**DIRECTIONS**.
From the data below, return only the lines from the one with "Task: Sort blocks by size" through the one with "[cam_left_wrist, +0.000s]", exact and inclusive, with pictures left out.
Start of MATERIAL FOR THE TASK
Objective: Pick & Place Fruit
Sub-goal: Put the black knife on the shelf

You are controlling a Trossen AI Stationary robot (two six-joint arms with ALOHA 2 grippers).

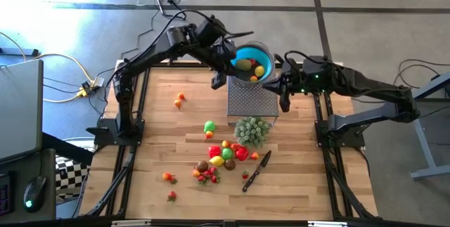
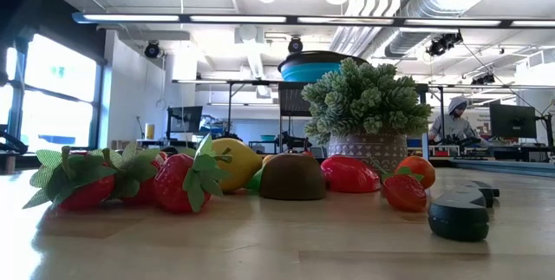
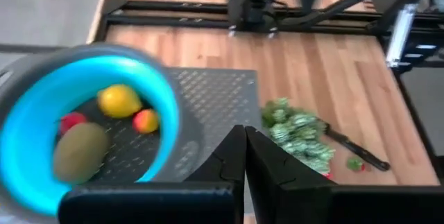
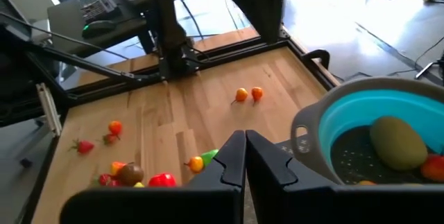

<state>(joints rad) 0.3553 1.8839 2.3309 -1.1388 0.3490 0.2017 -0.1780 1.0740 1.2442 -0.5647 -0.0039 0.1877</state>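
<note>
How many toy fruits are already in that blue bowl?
4 visible in the blue bowl: a brown kiwi, a yellow lemon, a small orange fruit and a red one by the kiwi. Others may be hidden.

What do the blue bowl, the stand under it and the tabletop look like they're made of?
Blue bowl: probably silicone or soft plastic, matte blue inside a grey rim with a small handle tab. Stand under it: looks like perforated sheet metal, dull grey with a regular dot pattern. Tabletop: wood planks, pale with visible grain and seams, lightly glossy in the low view.
</note>
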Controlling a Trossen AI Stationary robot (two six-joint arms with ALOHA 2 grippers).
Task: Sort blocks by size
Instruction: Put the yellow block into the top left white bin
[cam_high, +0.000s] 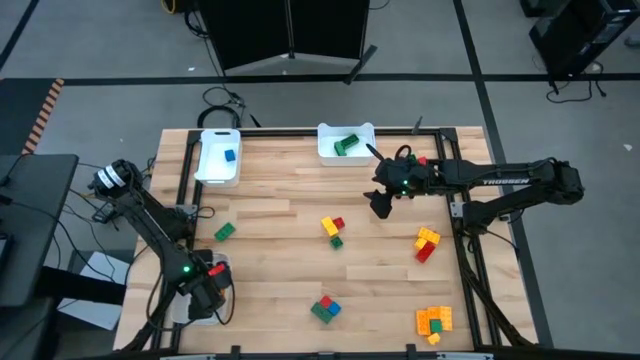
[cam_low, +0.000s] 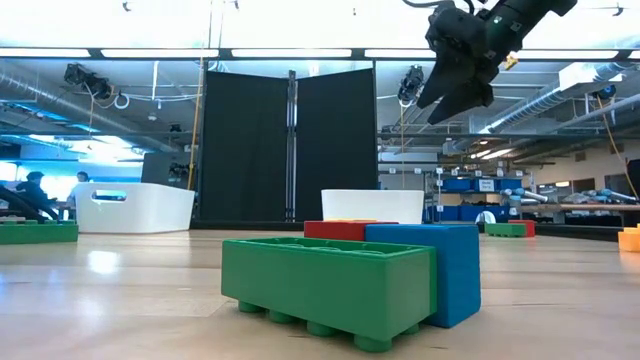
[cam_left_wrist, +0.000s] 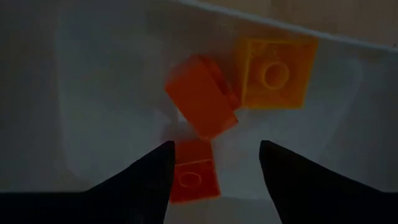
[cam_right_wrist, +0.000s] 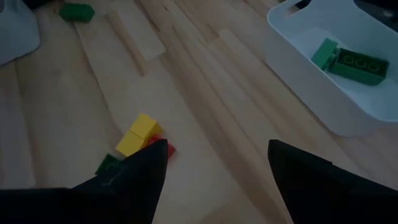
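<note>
- Right now your left gripper (cam_left_wrist: 214, 163) hangs low over the white tray (cam_high: 196, 300) at the table's near-left corner, its fingers parted with nothing between them; three small orange blocks (cam_left_wrist: 202, 96) lie on the tray floor under it, which reads as the spot for the smallest size.
- Notice that one of those orange pieces sits tilted against its neighbours rather than flat, so I judge it has only just been let go.
- Your right gripper (cam_high: 381, 205) hovers above the table just in front of the far middle tray (cam_high: 325, 148), fingers spread and empty; that tray holds the long green blocks (cam_right_wrist: 348, 62), so it looks like the bin for large pieces.
- From its wrist view, the yellow, red and green cluster (cam_right_wrist: 138, 144) lies on the wood just ahead of it, a likely next pick.
- A third tray (cam_high: 205, 168) at the far left holds a single blue block (cam_high: 230, 155).
- Still loose on the table: a lone green block (cam_high: 224, 231) toward the left, a green, blue and red cluster (cam_high: 325, 309) near the front edge, a yellow and red stack (cam_high: 427, 244) to the right, and an orange and yellow group (cam_high: 434, 321) at the near-right corner. Sorting looks well short of finished.
- The surface is pale wooden planking inside a dark metal frame.
- Beyond it you have a grey floor with cables, black partition panels, ceiling strip lights, shelving, and a person seated far off at the left of the low view.
</note>
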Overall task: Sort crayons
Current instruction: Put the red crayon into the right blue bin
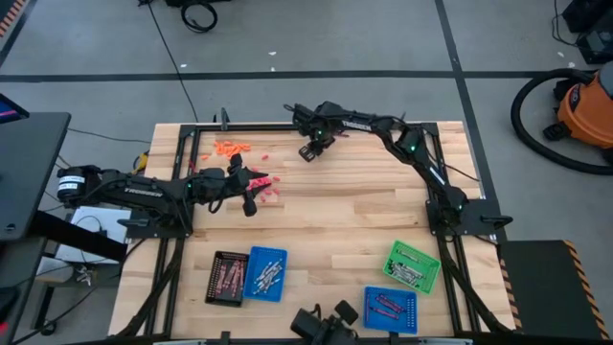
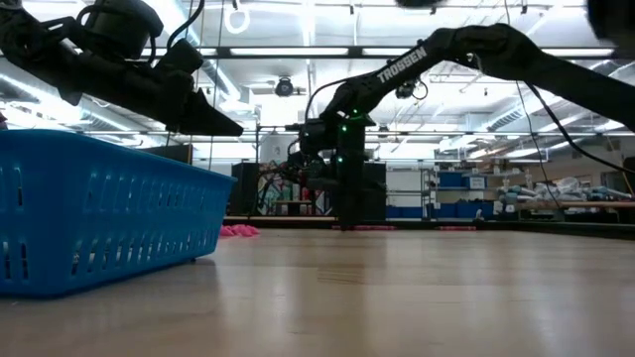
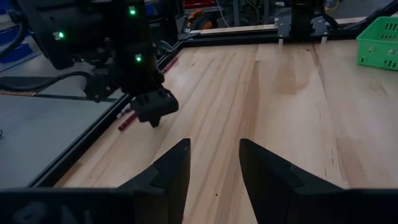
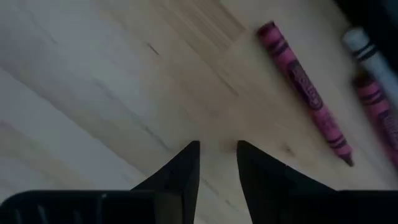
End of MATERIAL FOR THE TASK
**SOLVED PROBLEM**.
Task: Sort blocks by size
Instruction: Put the yellow block into the top left white bin
[cam_high, +0.000s] 
[cam_low, +0.000s] 
[cam_left_wrist, +0.000s] 

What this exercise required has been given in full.